Problem: When you have read the listing, copy all of it without any change.

Extracted material:
----------
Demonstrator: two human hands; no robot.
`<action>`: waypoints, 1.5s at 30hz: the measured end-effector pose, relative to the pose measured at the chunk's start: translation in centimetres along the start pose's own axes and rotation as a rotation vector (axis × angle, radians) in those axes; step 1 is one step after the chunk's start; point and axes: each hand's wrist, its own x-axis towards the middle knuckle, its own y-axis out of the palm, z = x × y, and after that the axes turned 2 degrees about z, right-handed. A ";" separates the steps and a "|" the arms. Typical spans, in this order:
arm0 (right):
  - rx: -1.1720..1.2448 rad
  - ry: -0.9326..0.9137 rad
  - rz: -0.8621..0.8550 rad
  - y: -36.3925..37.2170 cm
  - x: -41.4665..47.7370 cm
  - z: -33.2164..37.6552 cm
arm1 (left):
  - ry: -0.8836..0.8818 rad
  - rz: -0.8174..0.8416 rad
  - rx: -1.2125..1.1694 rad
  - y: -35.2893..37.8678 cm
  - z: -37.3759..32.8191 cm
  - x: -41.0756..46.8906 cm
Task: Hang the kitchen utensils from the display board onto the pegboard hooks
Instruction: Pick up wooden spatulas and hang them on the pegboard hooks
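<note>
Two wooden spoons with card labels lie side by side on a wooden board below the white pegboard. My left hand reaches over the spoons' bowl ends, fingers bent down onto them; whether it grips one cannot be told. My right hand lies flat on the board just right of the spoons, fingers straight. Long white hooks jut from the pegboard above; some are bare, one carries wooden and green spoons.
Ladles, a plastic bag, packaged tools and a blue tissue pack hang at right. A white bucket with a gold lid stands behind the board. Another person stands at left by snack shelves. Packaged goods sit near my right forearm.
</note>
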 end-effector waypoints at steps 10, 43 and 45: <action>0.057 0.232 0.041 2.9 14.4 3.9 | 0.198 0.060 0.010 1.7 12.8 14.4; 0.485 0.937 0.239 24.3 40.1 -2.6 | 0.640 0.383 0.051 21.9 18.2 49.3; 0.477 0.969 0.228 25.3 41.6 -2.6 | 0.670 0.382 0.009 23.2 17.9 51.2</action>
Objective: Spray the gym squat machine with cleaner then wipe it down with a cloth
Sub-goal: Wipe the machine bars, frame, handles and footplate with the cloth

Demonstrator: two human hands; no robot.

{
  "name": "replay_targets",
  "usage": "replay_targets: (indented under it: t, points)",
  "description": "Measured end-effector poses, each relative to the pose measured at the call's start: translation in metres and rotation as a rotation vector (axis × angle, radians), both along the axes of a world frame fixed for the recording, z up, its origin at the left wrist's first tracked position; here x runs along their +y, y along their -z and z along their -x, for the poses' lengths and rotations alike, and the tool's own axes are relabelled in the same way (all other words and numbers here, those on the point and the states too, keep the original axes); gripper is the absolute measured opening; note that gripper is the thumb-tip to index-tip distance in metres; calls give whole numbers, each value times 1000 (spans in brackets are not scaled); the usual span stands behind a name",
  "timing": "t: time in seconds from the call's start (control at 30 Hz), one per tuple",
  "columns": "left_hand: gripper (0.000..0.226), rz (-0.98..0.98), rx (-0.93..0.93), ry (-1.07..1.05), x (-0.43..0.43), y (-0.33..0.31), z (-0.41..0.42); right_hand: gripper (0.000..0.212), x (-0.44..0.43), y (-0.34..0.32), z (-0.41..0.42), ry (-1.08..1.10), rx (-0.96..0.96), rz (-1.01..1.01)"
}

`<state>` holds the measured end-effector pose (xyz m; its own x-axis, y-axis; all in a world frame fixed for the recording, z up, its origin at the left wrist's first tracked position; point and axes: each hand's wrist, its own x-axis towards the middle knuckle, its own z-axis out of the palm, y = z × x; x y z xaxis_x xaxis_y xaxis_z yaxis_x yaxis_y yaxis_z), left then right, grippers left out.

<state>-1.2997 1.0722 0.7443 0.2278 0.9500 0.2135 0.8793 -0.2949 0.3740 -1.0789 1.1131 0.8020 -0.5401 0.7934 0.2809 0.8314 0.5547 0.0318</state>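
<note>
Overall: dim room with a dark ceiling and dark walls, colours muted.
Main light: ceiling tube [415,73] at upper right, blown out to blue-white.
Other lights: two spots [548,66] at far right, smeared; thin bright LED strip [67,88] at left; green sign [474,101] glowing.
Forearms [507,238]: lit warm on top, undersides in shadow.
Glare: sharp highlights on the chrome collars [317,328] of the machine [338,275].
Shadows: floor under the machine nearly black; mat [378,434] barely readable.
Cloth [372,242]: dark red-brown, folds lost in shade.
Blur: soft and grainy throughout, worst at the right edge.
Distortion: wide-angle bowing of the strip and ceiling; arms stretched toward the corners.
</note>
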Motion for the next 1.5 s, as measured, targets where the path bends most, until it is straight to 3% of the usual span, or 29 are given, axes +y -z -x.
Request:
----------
Result of the exercise:
Demonstrator: two human hands; no robot.
`<action>`: waypoints, 1.5s at 30hz: the measured end-effector pose, relative to the pose measured at the chunk's start: translation in centimetres along the start pose's own axes and rotation as a rotation vector (axis × angle, radians) in those axes; step 1 is one step after the chunk's start; point and axes: each hand's wrist, its own x-axis towards the middle knuckle, its own y-axis out of the palm, z = x × y, and after that the axes turned 2 degrees about z, right-handed. A ";" separates the steps and a "|" the arms. Typical spans, in this order:
arm0 (right):
  - rx: -1.1720..1.2448 rad
  - ry: -0.9326..0.9137 rad
  - rz: -0.8621..0.8550 rad
  - y: -36.3925..37.2170 cm
  - x: -41.4665..47.7370 cm
  - z: -33.2164..37.6552 cm
arm1 (left):
  - ry: -0.8836..0.8818 rad
  - rz: -0.8174..0.8416 rad
  - rx: -1.2125..1.1694 rad
  - y: -35.2893..37.8678 cm
  - z: -37.3759..32.8191 cm
  - x: -41.0756..46.8906 cm
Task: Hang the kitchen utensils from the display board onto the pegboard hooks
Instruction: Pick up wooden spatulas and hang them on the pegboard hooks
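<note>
Two wooden spoons with card labels lie side by side on a wooden board below the white pegboard. My left hand reaches over the spoons' bowl ends, fingers bent down onto them; whether it grips one cannot be told. My right hand lies flat on the board just right of the spoons, fingers straight. Long white hooks jut from the pegboard above; some are bare, one carries wooden and green spoons.
Ladles, a plastic bag, packaged tools and a blue tissue pack hang at right. A white bucket with a gold lid stands behind the board. Another person stands at left by snack shelves. Packaged goods sit near my right forearm.
</note>
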 end-effector waypoints at steps 10, 43 and 45: <action>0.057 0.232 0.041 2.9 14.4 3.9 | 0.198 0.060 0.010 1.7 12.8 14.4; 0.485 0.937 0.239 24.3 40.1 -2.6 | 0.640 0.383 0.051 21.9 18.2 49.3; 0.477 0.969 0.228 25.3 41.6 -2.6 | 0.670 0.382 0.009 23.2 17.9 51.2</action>
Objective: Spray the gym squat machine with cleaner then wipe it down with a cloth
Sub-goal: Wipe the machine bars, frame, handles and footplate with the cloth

Demonstrator: two human hands; no robot.

{
  "name": "replay_targets",
  "usage": "replay_targets: (indented under it: t, points)",
  "description": "Measured end-effector poses, each relative to the pose measured at the call's start: translation in metres and rotation as a rotation vector (axis × angle, radians), both along the axes of a world frame fixed for the recording, z up, its origin at the left wrist's first tracked position; here x runs along their +y, y along their -z and z along their -x, for the poses' lengths and rotations alike, and the tool's own axes are relabelled in the same way (all other words and numbers here, those on the point and the states too, keep the original axes); gripper is the absolute measured opening; note that gripper is the thumb-tip to index-tip distance in metres; calls give whole numbers, each value times 1000 (spans in brackets are not scaled); the usual span stands behind a name",
  "timing": "t: time in seconds from the call's start (control at 30 Hz), one per tuple",
  "columns": "left_hand: gripper (0.000..0.226), rz (-0.98..0.98), rx (-0.93..0.93), ry (-1.07..1.05), x (-0.43..0.43), y (-0.33..0.31), z (-0.41..0.42); right_hand: gripper (0.000..0.212), x (-0.44..0.43), y (-0.34..0.32), z (-0.41..0.42), ry (-1.08..1.10), rx (-0.96..0.96), rz (-1.01..1.01)"
}

`<state>` holds the measured end-effector pose (xyz m; its own x-axis, y-axis; all in a world frame fixed for the recording, z up, its origin at the left wrist's first tracked position; point and axes: each hand's wrist, its own x-axis towards the middle knuckle, its own z-axis out of the palm, y = z × x; x y z xaxis_x xaxis_y xaxis_z yaxis_x yaxis_y yaxis_z), left then right, grippers left out.

<state>-1.2997 1.0722 0.7443 0.2278 0.9500 0.2135 0.8793 -0.2949 0.3740 -1.0789 1.1131 0.8020 -0.5401 0.7934 0.2809 0.8314 0.5547 0.0318</state>
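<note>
Overall: dim room with a dark ceiling and dark walls, colours muted.
Main light: ceiling tube [415,73] at upper right, blown out to blue-white.
Other lights: two spots [548,66] at far right, smeared; thin bright LED strip [67,88] at left; green sign [474,101] glowing.
Forearms [507,238]: lit warm on top, undersides in shadow.
Glare: sharp highlights on the chrome collars [317,328] of the machine [338,275].
Shadows: floor under the machine nearly black; mat [378,434] barely readable.
Cloth [372,242]: dark red-brown, folds lost in shade.
Blur: soft and grainy throughout, worst at the right edge.
Distortion: wide-angle bowing of the strip and ceiling; arms stretched toward the corners.
</note>
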Motion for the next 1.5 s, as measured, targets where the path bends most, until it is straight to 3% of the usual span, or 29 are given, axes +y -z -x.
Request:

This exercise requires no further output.